In the recent post: 5 Predictions about the Future of Customer Success in 2024, Customer Success Yoda Nick Mehta sees a continuation of slow growth in CSM headcount as companies drive toward profitable growth. He also believes that AI is ready for primetime as a critical lever for driving CLTV (see our primer on measuring and improving CLTV). If you think that means chatbots handling support calls instead of humans, think again.
Our relationship with customers is awash with data. How we interpret and action that data to improve customer experience and predict/prevent churn has more potential for meaningful impact on CLTV than ever. Let’s explore how AI can be leveraged in five data-driven approaches that can transform your customer retention strategy today.
Churn Forecasting: From Reactive to Proactive
Gone are the days of relying on lagging indicators like historical churn rates. Predictive churn models, powered by AI and machine learning, leverage a vast array of data points – user engagement, sentiment in support tickets, feature usage, and even external economic factors – to accurately identify at-risk customers.
Actionable Tip: Enrich your data lake with diverse data points beyond standard metrics. User sentiment from social media channels, feature adoption rates, and in-app activity logs can significantly enhance your model’s predictive power.
Real-Time Usage-Based Optimization: Know Your Customers Inside and Out
Imagine having an X-ray vision of your customers’ in-app behavior. Real-time usage analytics provide just that, revealing every click, scroll, and sigh of frustration as they navigate your product. You can proactively address pain points and optimize the user experience before churn sets in by identifying areas of confusion, slow adoption, and feature underutilization. As McKinsey & Company emphasizes, “Personalization based on real-time usage data is the key to delivering frictionless user experiences and fostering long-term engagement.”
Actionable Tip: Implement robust in-app analytics tools like Intercom or Pendo that track user interactions on a granular level. Use these insights to A/B test different UI elements, personalize onboarding flows, and dynamically suggest relevant features based on individual usage patterns.
AI-Powered Segmentation: No More One-Size-Fits-All Marketing
AI-powered segmentation empowers you to group customers based on their unique characteristics, behaviors, and predicted churn risk. This allows for hyper-personalized marketing campaigns, targeted support interventions, and content tailored to their needs and pain points.
Actionable Tip: Start small by identifying a few key segmentation criteria, like active vs. inactive users or feature adoption profiles. Tailor your communication and outreach based on these segments, and gradually refine your segmentation strategy as you gather more data.
NLP: Decoding the Customer’s Voice
Customer feedback is a goldmine of insights, yet it often remains buried in unstructured text within surveys, support tickets, and social media mentions. Natural Language Processing (NLP) unlocks this treasure trove, analyzing sentiment, extracting key themes, and even identifying early warning signs of churn. By understanding the voice of your customers, you can proactively address their concerns, build stronger relationships, and prevent potential departures. As Forbes contributor Mike Gospe points out, “NLP is rapidly transforming how we understand and respond to customer feedback, enabling us to build deeper connections and foster customer loyalty.”[1]

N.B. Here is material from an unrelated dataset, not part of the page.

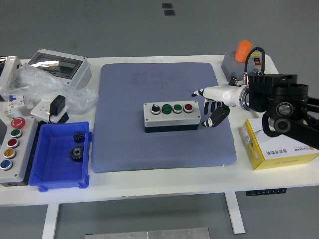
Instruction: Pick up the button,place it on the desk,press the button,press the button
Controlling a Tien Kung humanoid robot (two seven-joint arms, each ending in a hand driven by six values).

Actionable Tip: Start by analyzing sentiment in your existing support tickets. Identify and proactively address common pain points through product improvements, knowledge base articles, or targeted in-app messages. Respond directly to customer feedback and demonstrate your commitment to their satisfaction.
Journey Mapping: Charting the Course to Customer Retention Paradise
According to digital strategist Scott Brinker, “Journey mapping is no longer a luxury; it’s a strategic imperative for understanding and improving the customer experience across all touchpoints.”[2] Consider the customer journey as a map, with each touchpoint as a milestone. Carefully chart this map, identify potential obstacles, and optimize the overall experience for smooth navigation. By removing roadblocks, offering timely support, and personalizing interactions at every stage, you can ensure a smooth and engaging journey that keeps customers satisfied and loyal.
Actionable Tip: Start by sketching a basic customer journey map, focusing on key stages like onboarding, feature adoption, and potential churn triggers. Gather input from customer support and sales teams to identify pain points and opportunities for improvement. Use the map to prioritize your efforts and track your progress over time.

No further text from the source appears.